Alfonso remembers vividly the day in September 2006 when the US eased refugee status for
Cuban medical staff. But while he has since gained the right to work in the US, language
barriers and the burden of retraining mean he cannot qualify here as a doctor. It’s a fate
shared by almost all of the 2,000-plus doctors who have defected to the US since.
After spells as a supermarket worker, a dock worker and a medical technician, Alfonso is
now helping manage a medical clinic for the uninsured and those on low incomes in Miami.
He says it is “criminal” that so many people have such difficulty gaining access to medical
care in the US.
Now, sipping sweet Cuban coffee, he takes a phone call from a contact in Nicaragua seeking
help for Cubans who have sought asylum there. Then he rings Washington to lobby on behalf
of a doctor in his office who defected from Paraguay and is trying to reunite with his wife, a
Cuban who fled while on assignment in Ecuador.

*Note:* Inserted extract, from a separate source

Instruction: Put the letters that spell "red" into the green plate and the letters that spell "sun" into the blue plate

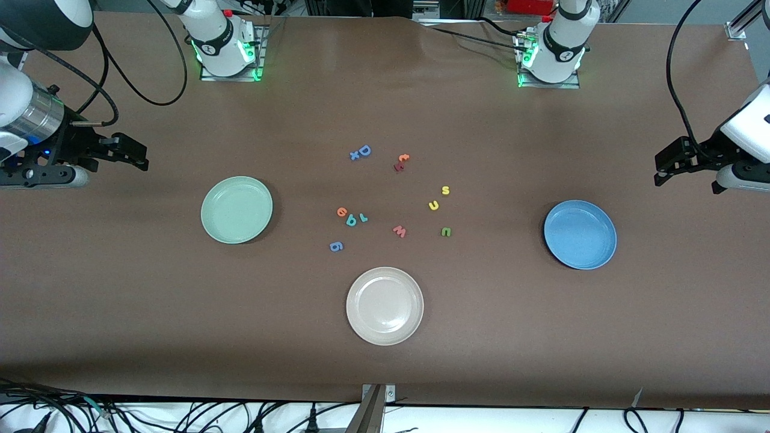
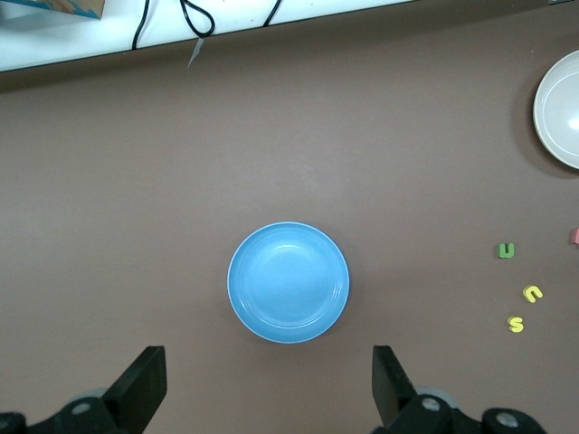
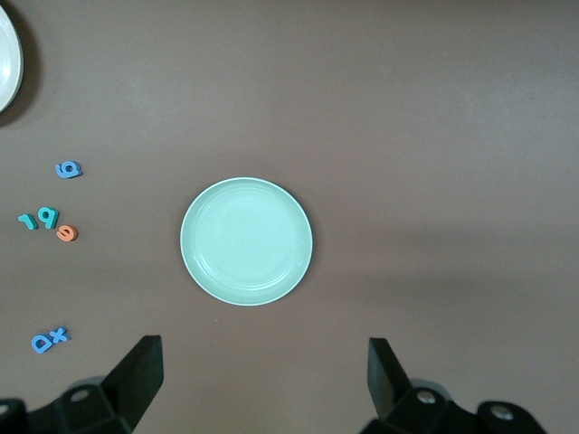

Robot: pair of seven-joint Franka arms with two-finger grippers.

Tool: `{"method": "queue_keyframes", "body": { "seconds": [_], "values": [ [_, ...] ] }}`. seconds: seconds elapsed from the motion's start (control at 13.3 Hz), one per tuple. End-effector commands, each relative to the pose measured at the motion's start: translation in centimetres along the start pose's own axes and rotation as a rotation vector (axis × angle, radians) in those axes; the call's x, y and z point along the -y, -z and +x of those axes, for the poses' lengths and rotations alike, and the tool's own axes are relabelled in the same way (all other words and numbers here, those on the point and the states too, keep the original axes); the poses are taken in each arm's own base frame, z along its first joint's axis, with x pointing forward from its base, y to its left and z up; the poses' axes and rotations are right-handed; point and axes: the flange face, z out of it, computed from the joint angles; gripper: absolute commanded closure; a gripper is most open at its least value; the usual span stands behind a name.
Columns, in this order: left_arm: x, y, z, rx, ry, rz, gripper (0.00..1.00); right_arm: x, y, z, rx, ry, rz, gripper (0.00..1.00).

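The green plate (image 1: 236, 209) (image 3: 246, 241) lies toward the right arm's end of the table, the blue plate (image 1: 580, 234) (image 2: 288, 282) toward the left arm's end; both hold nothing. Between them lie the orange e (image 1: 341, 211) (image 3: 66, 233), teal d (image 1: 352, 220) (image 3: 47, 217) and teal r (image 1: 363, 217) (image 3: 27, 220), then the yellow s (image 1: 445, 190) (image 2: 516, 324), yellow u (image 1: 433, 205) (image 2: 533, 293) and dark green n (image 1: 446, 231) (image 2: 507, 250). My right gripper (image 1: 135, 155) (image 3: 262, 384) hangs open over bare table beside the green plate. My left gripper (image 1: 666, 169) (image 2: 269, 389) hangs open beside the blue plate.
A beige-white plate (image 1: 385, 305) sits nearest the front camera. Other loose letters: a blue g (image 1: 336, 246), pink w (image 1: 399, 231), blue D (image 1: 364, 150) with a small blue x (image 1: 355, 156), and an orange t (image 1: 403, 157) on a dark red letter (image 1: 398, 166).
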Motion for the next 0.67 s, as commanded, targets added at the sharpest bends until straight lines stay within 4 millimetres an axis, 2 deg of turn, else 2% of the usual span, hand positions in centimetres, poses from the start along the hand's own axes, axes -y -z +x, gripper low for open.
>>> {"method": "queue_keyframes", "body": {
  "seconds": [0.0, 0.15, 0.3, 0.45, 0.6],
  "values": [
    [-0.1, 0.4, 0.6, -0.007, 0.002, -0.018, 0.0, -0.5, 0.2, -0.1, 0.008, 0.007, 0.019, 0.0],
    [-0.1, 0.4, 0.6, -0.007, 0.002, -0.018, 0.0, -0.7, 0.1, -0.1, 0.009, -0.003, 0.019, 0.0],
    [-0.2, 0.4, 0.6, -0.007, 0.0, -0.018, 0.0, 1.4, -0.9, -0.3, 0.048, 0.026, 0.013, 0.0],
    [-0.1, 0.4, 0.6, -0.007, 0.002, -0.018, 0.0, 4.7, -5.4, 1.2, 0.129, 0.08, 0.003, 0.0],
    [-0.2, 0.4, 0.6, -0.007, 0.0, -0.018, 0.0, 8.3, -8.8, 2.7, 0.126, 0.132, 0.0, 0.0]
  ]
}}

Alfonso would like to see greater US support for Cuban émigré doctors. As is, he spends his
time mirroring Cuba’s medical diplomacy – but on a more modest scale. He co-ordinated the
dispatch of a small contingent of his peers to Haiti last year, and again after the earthquake in
January this year. He has also sent money and medicines to one doctor in Cuba who was
working independently until his recent arrest and imprisonment.